● **Required action**:
What's needed is the listing below, repeated word for word with no pictures.

+ + + + +

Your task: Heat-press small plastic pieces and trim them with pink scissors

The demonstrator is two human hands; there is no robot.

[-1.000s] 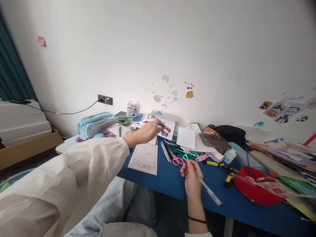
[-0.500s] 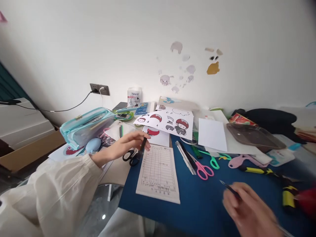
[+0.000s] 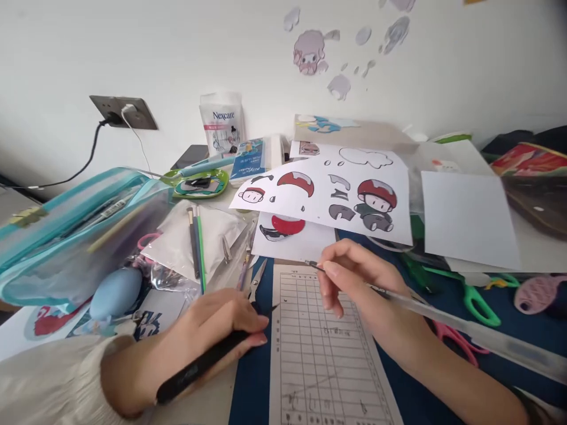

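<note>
My left hand [image 3: 212,330] is closed on black tweezers [image 3: 201,366]. Their thin dark point reaches the left edge of the gridded form [image 3: 305,330], which carries some handwriting. Above the form's upper right, my right hand [image 3: 354,271] pinches a pen [image 3: 411,304] with a metal tip, a dark front and a long clear barrel. The pen tip points left, close to the form's top edge. Beside my left fingers lie the scissors [image 3: 257,280], their blades showing and their handles hidden. Behind the form stands a white sheet of printed cartoon figures [image 3: 321,195].
At the left are a teal zip pouch [image 3: 133,200] and a blue egg-shaped bulb [image 3: 116,292]. Pink-handled scissors [image 3: 460,342] and green scissors [image 3: 481,304] lie at the right. A blank white sheet [image 3: 469,218] leans behind them, and a Nexcare pack [image 3: 221,124] stands by the wall.
My view has come closer to the form. My right hand has brought the pen from the right side over to the form. My left hand has lowered the tweezers to the form's left edge.
</note>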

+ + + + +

● **Solution to the exercise**:
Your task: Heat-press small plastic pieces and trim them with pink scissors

The demonstrator is two human hands; there is no robot.

[-1.000s] 
[-0.500s] 
[+0.000s] 

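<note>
My left hand [image 3: 212,330] is closed on black tweezers [image 3: 201,366]. Their thin dark point reaches the left edge of the gridded form [image 3: 305,330], which carries some handwriting. Above the form's upper right, my right hand [image 3: 354,271] pinches a pen [image 3: 411,304] with a metal tip, a dark front and a long clear barrel. The pen tip points left, close to the form's top edge. Beside my left fingers lie the scissors [image 3: 257,280], their blades showing and their handles hidden. Behind the form stands a white sheet of printed cartoon figures [image 3: 321,195].
At the left are a teal zip pouch [image 3: 133,200] and a blue egg-shaped bulb [image 3: 116,292]. Pink-handled scissors [image 3: 460,342] and green scissors [image 3: 481,304] lie at the right. A blank white sheet [image 3: 469,218] leans behind them, and a Nexcare pack [image 3: 221,124] stands by the wall.
My view has come closer to the form. My right hand has brought the pen from the right side over to the form. My left hand has lowered the tweezers to the form's left edge.
</note>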

The exercise is fully answered.